Dr. Tholuck has the following remarks on the
state of the departed saints previous to the advent of Christ:---
‘The
Old Testament saints were gathered with the fathers, and perhaps partly
translated into a higher sphere of life; but as complete salvation is only to
be attained through union with Christ, the indwelling Spirit of whom shall also
quicken our newly glorified bodies, so the fathers gathered to God had to wait
for the advent of Christ, as He said of Abraham himself, that he rejoiced to
see His day.’
It is curious to find very similar opinions
expressed by Dr. Owen, in his treatise on Hebrews (vol. v. p. 311):---
‘I
think that the fathers who died under the Old Testament had a nearer admission
into the presence of God upon the ascension of Christ than they had enjoyed
before. They were in heaven before the sanctuary of God, but were not admitted
within the veil, into the most holy place, where all the counsels of God are
displayed and represented.’
Much that is true is here blended with something
erroneous. All these opinions agree in the conclusion that the redemptive work
of Christ had a powerful influence on the state of the Old Testament believers;
but none of them apprehend the fact, so legibly written on the face of this
epistle, that until the external fabric of Judaism had been swept away, and
Christ had come in His kingdom, the way to the promised inheritance was not
open either to the Old or the New Testament believers, and that the Parousia
was the appointed time for both to enter together into the possession of the
‘rest of God.’
THE
GREAT CONSUMMATION NEAR.
Contrast between the Situation of
the Hebrew Christians and that of the Israelites at Sinai.
Heb.
xii. 18-24.---‘For ye are not come unto the mount that might be touched, and
that burned with fire. . . . But ye are come unto mount Sion, and unto the city
of the living God, the heavenly Jerusalem, and to an innumerable company of
angels, to the general assembly and church of the first-born, which are written
in heaven, and to God the Judge of all, and to the spirits of just men made
perfect, and to Jesus the mediator of the new covenant, and to the blood of
sprinkling, that speaketh better things than that of Abel.’
We have in this passage a powerful exhortation to
stedfastness in the faith, enforced by a vivid parallel, or rather contrast,
between the situation of their Hebrew ancestors as they stood quaking before
Mount Sinai and the position occupied by themselves standing, as it were, in
full view of Mount Sion and all the glories of the promised inheritance. There
are, indeed, in this representation both a parallel and a contrast. The
resemblance lies in the nearness of the object---the meeting with God.

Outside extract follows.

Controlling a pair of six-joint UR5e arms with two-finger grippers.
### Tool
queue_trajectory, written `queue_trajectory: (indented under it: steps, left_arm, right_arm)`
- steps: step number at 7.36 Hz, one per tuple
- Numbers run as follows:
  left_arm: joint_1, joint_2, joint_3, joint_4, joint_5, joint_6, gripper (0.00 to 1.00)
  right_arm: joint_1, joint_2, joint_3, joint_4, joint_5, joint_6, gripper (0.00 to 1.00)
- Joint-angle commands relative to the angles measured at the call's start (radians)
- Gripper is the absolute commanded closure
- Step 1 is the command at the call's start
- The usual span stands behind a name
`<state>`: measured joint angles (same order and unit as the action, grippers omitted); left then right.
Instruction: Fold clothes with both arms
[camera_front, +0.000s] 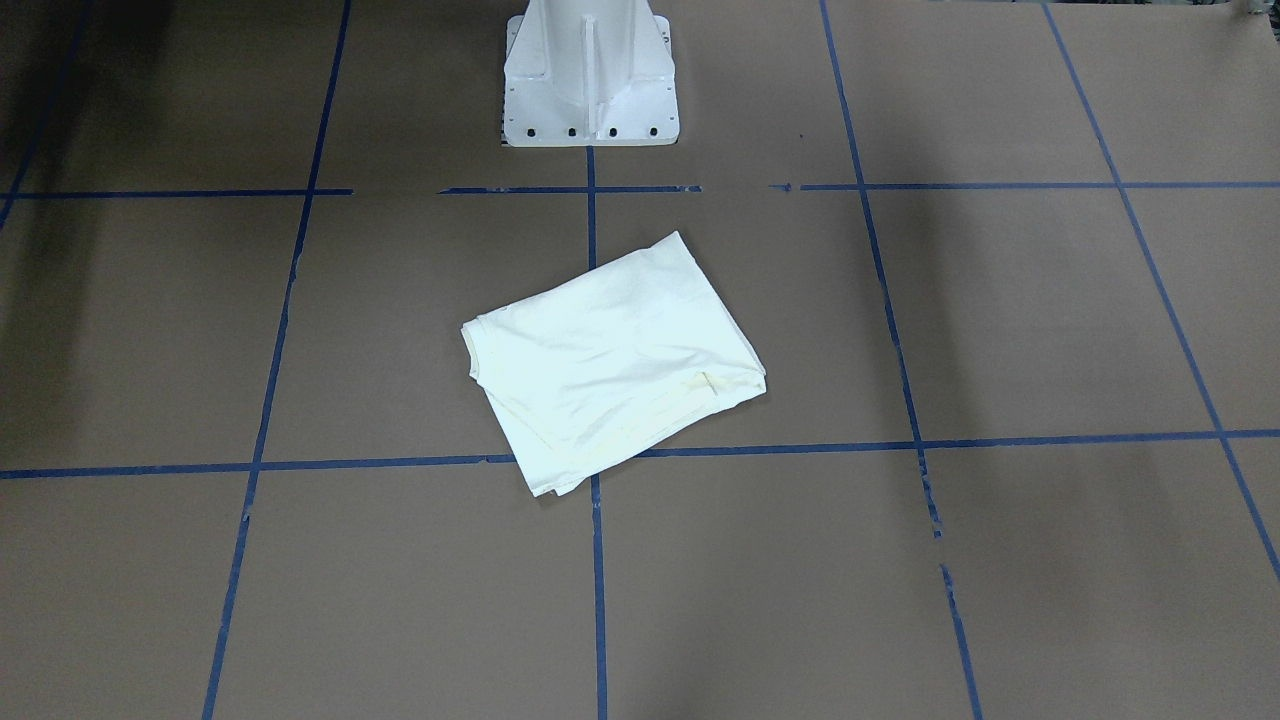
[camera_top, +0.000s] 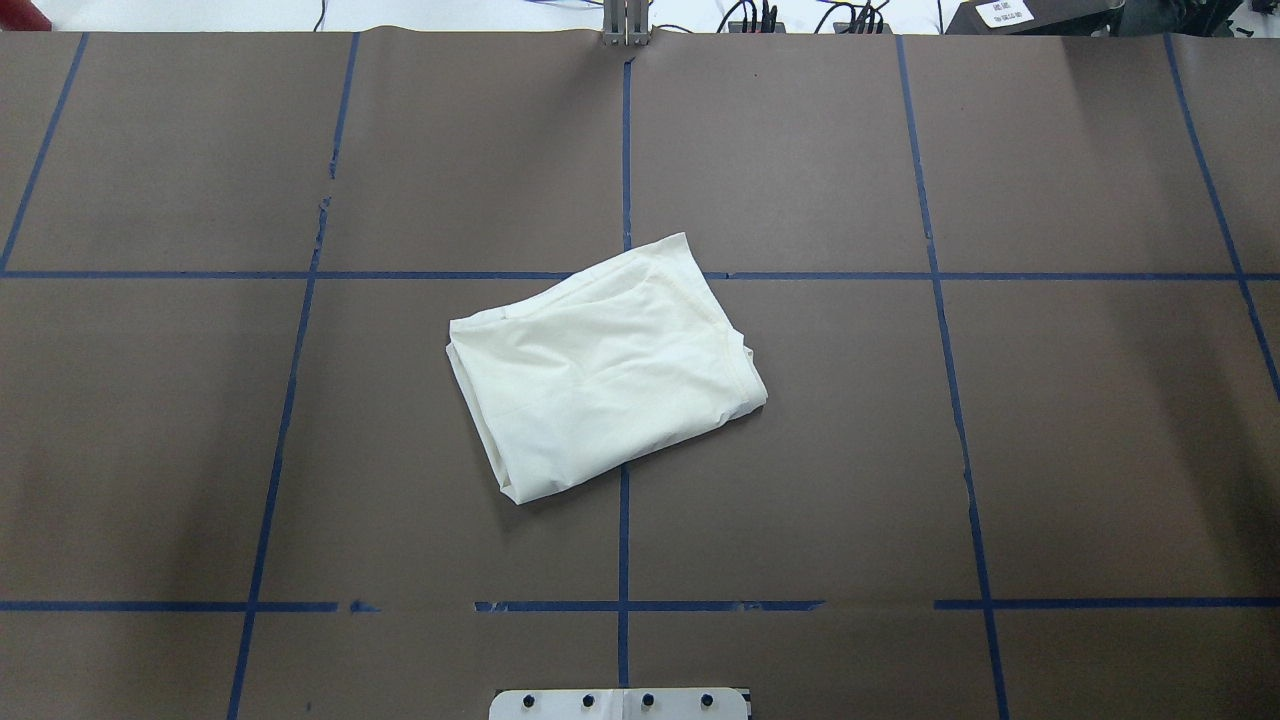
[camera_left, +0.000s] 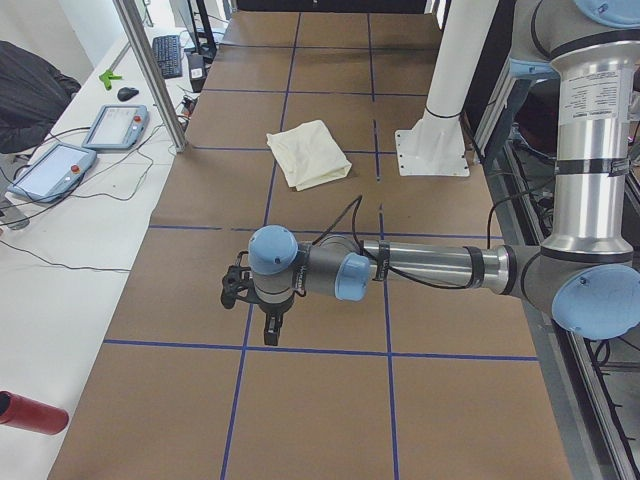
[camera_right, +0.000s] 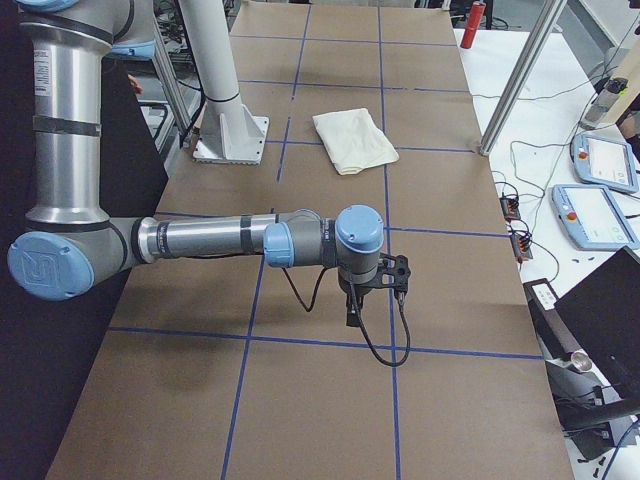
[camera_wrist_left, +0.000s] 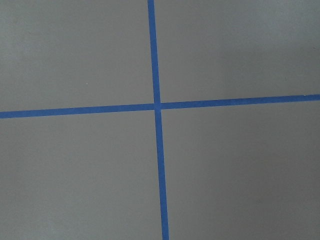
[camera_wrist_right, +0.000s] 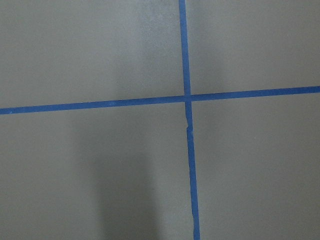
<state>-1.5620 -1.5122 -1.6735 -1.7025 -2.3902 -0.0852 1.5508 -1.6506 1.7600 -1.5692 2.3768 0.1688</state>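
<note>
Any pinch now could spill the folded T-shirt's (camera_top: 600, 365) loose layers; left end effector (camera_left: 269, 326) and right end effector (camera_right: 352, 308) hang well away, opening impossible to tell.

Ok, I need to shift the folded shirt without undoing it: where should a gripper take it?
Probably the smooth folded edge nearest the base, approached low from that side: the layers of the shirt seem joined there. The far edge shows loose stacked hems, which are likely to peel apart.
</note>
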Motion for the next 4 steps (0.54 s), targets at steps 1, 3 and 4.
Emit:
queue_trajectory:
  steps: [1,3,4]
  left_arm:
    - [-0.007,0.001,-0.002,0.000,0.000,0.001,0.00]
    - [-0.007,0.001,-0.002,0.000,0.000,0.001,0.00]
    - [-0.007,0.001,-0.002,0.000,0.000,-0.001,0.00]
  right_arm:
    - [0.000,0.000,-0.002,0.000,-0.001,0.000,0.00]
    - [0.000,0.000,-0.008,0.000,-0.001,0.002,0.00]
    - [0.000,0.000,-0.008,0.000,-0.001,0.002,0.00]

Like the Israelites at Mount Sinai, the Hebrew Christians had drawn near
[p r o s e l h l u q a t e ] to the Mount Sion; like their fathers, they were
come face to face with God. But in other respects there was a striking contrast
in their circumstances. At Mount Sinai all was terrible and awful; at Mount
Sion all was inviting and attractive. And this was the prospect now full in
their view. A few more steps and they would be in the midst of these scenes of
glory and joy, safe in the promised land. There can be no question respecting
the identity of the scene here described: it is a near view of the
‘inheritance,’ ‘the rest of God,’ so constantly set forth in this epistle as
the ultimatum of the believer,---once beheld, afar off, by patriarchs,
prophets, and saints of olden time, but now visible to all and within a few
days’ march,---‘the city with the foundations,’ the ‘better country, that is
the heavenly.’
Here an interesting question presents itself.

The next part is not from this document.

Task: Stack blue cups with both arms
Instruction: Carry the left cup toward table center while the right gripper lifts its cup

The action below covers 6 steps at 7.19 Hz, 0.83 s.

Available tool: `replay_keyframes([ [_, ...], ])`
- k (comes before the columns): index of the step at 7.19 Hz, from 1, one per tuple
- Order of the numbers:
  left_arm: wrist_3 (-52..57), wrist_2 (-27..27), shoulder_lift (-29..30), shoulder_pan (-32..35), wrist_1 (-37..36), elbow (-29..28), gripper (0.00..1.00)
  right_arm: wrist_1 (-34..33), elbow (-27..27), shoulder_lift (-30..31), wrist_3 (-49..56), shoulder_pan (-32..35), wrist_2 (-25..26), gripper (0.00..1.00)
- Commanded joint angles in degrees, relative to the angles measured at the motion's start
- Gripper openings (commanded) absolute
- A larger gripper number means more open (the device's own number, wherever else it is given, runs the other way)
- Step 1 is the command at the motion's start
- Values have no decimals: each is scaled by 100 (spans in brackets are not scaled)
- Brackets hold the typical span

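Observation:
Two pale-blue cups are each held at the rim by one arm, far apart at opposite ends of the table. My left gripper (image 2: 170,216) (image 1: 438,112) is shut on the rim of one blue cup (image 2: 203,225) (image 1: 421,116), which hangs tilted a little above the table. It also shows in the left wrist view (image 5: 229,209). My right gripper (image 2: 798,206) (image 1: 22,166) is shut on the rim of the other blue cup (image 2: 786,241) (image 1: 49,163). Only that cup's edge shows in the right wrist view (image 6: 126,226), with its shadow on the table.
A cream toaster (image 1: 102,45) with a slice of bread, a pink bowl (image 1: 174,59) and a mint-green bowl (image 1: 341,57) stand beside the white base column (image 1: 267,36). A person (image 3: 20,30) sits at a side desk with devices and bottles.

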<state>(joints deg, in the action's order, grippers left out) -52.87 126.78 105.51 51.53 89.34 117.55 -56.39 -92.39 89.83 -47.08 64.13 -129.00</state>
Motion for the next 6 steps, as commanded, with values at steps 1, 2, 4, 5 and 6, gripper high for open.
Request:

From what source did the writer draw this glowing description of the heavenly
inheritance? It is of course easy to say, It is an original and independent
utterance of the Spirit which spake by the prophets. But the author of the
epistle evidently writes as if the Hebrew Chrsitians knew, and were familiar
with, the things of which he speaks. The picture of Mount Sinai and its
attendant circumstances is evidently derived from the book of Exodus; and if we
find the materials for the picture of Mount Sion ready to our hand in any particular
book of the New Testament, if is not unfair to presume that the description is
borrowed from thence. Now we actually find every element of this description in
the Book of Revelation; and when the reader compares every separate feature of
the scene depicted in the epistle with its counterpart in the Apocalypse, it
will be easy for him to judge whether the correspondence can be undesigned or
not, and which is the original picture:---
Mount Sion . . . . . . .
. . . . . . . . . . . . . . . . . . . . . . . . . . . . . . . . . Rev. xiv.1.
The city of the living God . . . . . . . . . . . . . . . . . . . . . . . . . .

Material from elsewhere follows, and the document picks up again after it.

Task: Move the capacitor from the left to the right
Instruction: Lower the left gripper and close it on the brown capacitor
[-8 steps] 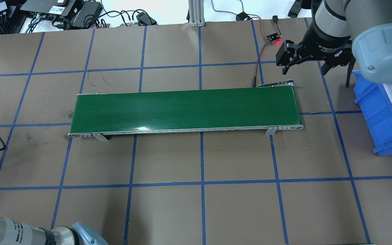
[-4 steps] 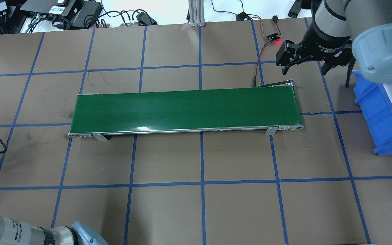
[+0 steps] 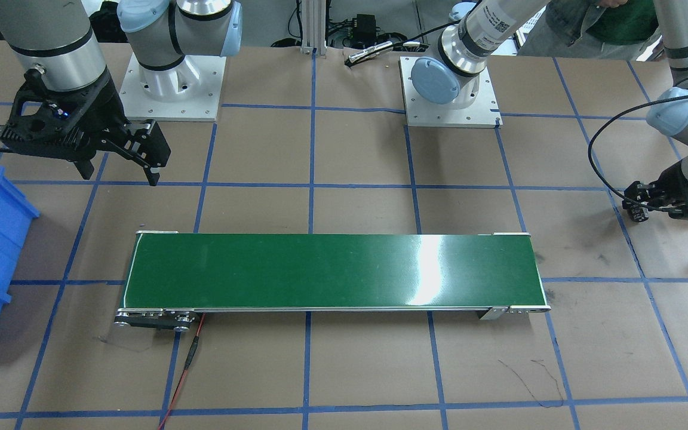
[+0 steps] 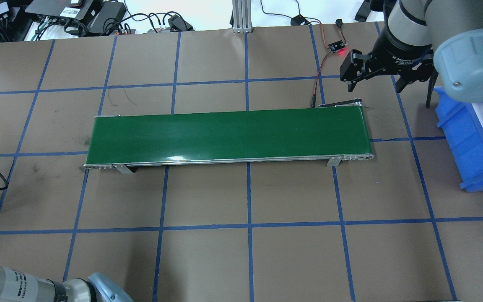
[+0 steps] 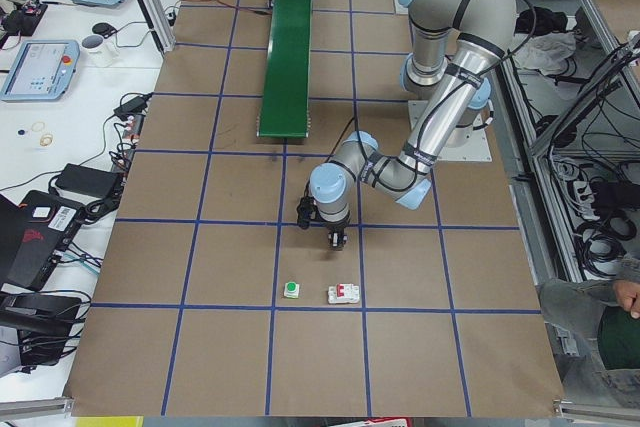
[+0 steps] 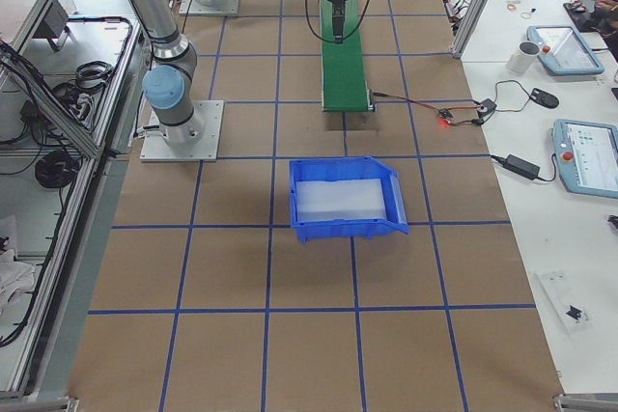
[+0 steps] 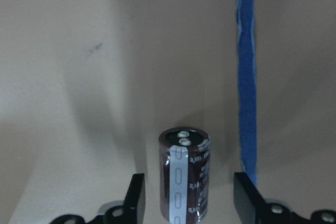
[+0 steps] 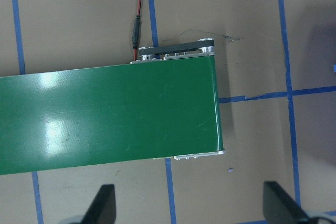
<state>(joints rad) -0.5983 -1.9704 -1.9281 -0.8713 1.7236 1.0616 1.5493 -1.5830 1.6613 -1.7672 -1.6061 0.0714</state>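
While the dark, stubby cylindrical capacitor [image 7: 185, 179] stands upright between the spread, empty jaws of the left gripper [image 7: 189, 182] near the counter's left edge, you should centre, then close squarely on its sides.

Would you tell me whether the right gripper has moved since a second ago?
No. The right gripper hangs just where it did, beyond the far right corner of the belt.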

. . . Rev. iii. 12; xxi. 10.
The heavenly Jerusalem . . . . . . . . . . . . . . . . . . . . . . . . . . . .
. Rev. iii. 12, xxi. 10.
The innumerable company of angels . . . . . . . . . . . . . . . . . . . . Rev.
v. 11; vii. 11.
The general assembly and church of the first-born, etc. . . . . . Rev iii. 12;
vii. 4; xiv. 1-4.
God the Judge of all . . . . . . . . . . . . . . . . . . . . . . . . . . . . .
. . . . Rev. xx. 11, 12.
The spirits of just men made perfect . . . . . . . . . . . . . . . . . . . .
Rev. xiv. 5.
Jesus the mediator of the new covenant . . . . . . . . . . . . . . . . . Rev.
v. 6-9.
The blood of sprinkling . . . . . . . . . . . . . . . . . . . . . . . . . . . .
. . . Rev. v. 9.
Looking at the exact correspondence between the
representations in the epistle and those in the Apocalypse, it seems impossible
to resist the conclusion that the writer of this epistle had the descriptions
of the Apocalypse in his mind; and his language presupposes the knowledge of
that book by the Hebrews Christians. This conclusion involves the inference
that the Apocalypse was written before the Epistle to the Hebrews, and
consequently before the destruction of Jerusalem. The subject will come before
us again when we enter upon the consideration of the Book of Revelation;
meantime, let it suffice to observe that both in this epistle and in the
Apocalypse the events spoken of are regarded as so near as to be described as
actually present; in the epistle the church militant is viewed as already come
to the inheritance, and in the Apocalypse the things which are shortly to come
to pass are viewed as accomplished facts.
THE NEARNESS AND
FINALITY OF THE CONSUMMATION.
Heb.
xii. 25-29.---‘See that ye refuse not him that speaketh. For if they escaped
not who refused him that spake on earth, much more shall not we escape, if we
turn away from him that speaketh from heaven: whose voice then shook the earth:
but now he hath promised, saying, Yet once more I shake not the earth only, but
also heaven. And this word, Yet once more, signifieth the removing of those
things that are shaken, as of things that are made, that those things which
cannot be shaken may remain. Wherefore we receiving a kingdom which cannot be
moved, let us have grace, whereby we may serve God acceptably with reverence
and godly fear: for our God is a consuming fire.’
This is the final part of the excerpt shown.